God Loves Uganda ★★★½

An interesting look at the American Christian Right and their evangelical missions into Uganda, the 'Pearl of Africa'. The Book of Mormon may have satirised the missionaries that head into the country spreading the word of the Gospel but as this documentary shows, the negative impact of their work on the continent appears to be worryingly real.

Anti-gay and homophobic rhetoric appears to be the headline act under which they are delivering their message, pressurising the Government into proposing an anti-homosexual bill in the country, making same sex relationships illegal. David Kato, who was the subject of the 2012 documentary Call Me Kuchu, was a high profile victim of the dangerous ignorance being spread across Uganda, hammered to death by those who took the law into their own hands.

Roger Ross Williams' film takes a look at this troubling combination of politics and religion, how the funding from the Bush administration dictated the moral guidelines being taught in a country with one of the highest rates of HIV on the continent. Promote the use of condoms and the money reduced, preach abstinence along with the beliefs taught by the Christian Right and the funds remained in place.

We watch young missionaries from the Missouri-based International House of Prayer doing their work in the community. The forceful approach being used feels like it is taking advantage of people who are looking for some hope, already overexposed to the dominant American culture imported into their daily lives. Many of these young white men and woman no doubt arrive with the best of intentions, the problem being that they have already been brainwashed back home in America, so they themselves are naively spreading ignorance through God.

There is very little narration across the film, the camera capturing enough footage of these enforcers of God's word to speak loudly and clearly enough for itself. Some of the sermons delivered would be absurdly funny if who they were being delivered to weren't so readily accepting of what they were hearing.
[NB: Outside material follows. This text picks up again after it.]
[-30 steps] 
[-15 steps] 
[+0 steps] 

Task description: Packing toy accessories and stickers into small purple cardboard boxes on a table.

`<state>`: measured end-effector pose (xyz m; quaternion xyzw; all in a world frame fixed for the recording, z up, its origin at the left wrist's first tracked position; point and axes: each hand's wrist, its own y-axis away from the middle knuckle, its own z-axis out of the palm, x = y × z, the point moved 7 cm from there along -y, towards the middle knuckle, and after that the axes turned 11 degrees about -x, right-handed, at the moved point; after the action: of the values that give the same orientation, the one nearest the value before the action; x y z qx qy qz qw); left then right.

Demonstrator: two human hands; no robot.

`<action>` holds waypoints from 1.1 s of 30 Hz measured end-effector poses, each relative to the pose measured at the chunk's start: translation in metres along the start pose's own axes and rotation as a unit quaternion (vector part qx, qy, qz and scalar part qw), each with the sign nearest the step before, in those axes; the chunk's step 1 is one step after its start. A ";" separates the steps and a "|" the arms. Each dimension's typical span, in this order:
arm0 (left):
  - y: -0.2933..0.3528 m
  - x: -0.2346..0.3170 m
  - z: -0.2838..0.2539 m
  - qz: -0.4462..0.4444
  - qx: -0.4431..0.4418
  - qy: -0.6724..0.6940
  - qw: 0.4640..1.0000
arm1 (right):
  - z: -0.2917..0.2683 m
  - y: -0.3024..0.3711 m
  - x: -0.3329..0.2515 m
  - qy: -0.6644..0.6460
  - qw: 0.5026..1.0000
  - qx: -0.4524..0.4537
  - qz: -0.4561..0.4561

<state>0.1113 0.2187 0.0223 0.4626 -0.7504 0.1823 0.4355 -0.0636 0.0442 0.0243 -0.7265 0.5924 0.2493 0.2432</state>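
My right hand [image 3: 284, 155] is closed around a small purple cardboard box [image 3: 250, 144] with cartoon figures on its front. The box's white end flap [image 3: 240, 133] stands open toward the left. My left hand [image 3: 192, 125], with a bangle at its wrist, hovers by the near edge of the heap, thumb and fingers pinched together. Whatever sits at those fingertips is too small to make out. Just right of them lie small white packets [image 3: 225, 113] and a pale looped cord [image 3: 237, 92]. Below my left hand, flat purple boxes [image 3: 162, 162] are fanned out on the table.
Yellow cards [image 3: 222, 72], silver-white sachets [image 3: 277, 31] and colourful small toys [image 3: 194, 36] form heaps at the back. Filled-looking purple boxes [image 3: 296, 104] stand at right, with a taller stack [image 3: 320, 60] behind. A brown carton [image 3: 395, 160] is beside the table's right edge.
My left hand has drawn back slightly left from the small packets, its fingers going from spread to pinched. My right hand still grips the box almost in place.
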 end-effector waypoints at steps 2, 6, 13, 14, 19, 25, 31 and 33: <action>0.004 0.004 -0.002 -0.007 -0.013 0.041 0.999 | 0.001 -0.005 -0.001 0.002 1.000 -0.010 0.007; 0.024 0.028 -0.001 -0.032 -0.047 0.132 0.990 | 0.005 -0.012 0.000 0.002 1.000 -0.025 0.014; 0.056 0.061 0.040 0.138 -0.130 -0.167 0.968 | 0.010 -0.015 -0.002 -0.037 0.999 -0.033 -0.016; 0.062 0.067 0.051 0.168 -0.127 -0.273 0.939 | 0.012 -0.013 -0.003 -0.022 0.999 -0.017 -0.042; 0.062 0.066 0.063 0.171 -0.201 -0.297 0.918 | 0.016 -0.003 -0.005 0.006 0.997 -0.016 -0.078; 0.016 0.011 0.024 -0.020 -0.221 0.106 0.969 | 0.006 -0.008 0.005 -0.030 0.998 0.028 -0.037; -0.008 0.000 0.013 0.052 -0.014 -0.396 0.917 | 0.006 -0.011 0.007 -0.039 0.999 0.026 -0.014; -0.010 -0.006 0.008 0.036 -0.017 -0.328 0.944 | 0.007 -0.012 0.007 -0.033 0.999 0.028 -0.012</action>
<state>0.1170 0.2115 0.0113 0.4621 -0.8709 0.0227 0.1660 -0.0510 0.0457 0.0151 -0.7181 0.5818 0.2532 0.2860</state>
Targeting a sexuality that is still culturally misunderstood in Africa is a particularly underhand method being used by many.

Almost 50% of Uganda's 33 million population is under the age of 15, a quite staggering statistic in itself. It is the perfect hunting ground for the mega-churches that are appearing across the country to seize control of these young minds. Many countries on the continent are being targeted in this way suggesting that outsiders will always interfere with the progression of the region, never allowing it to flourish in its own right and find its true potential.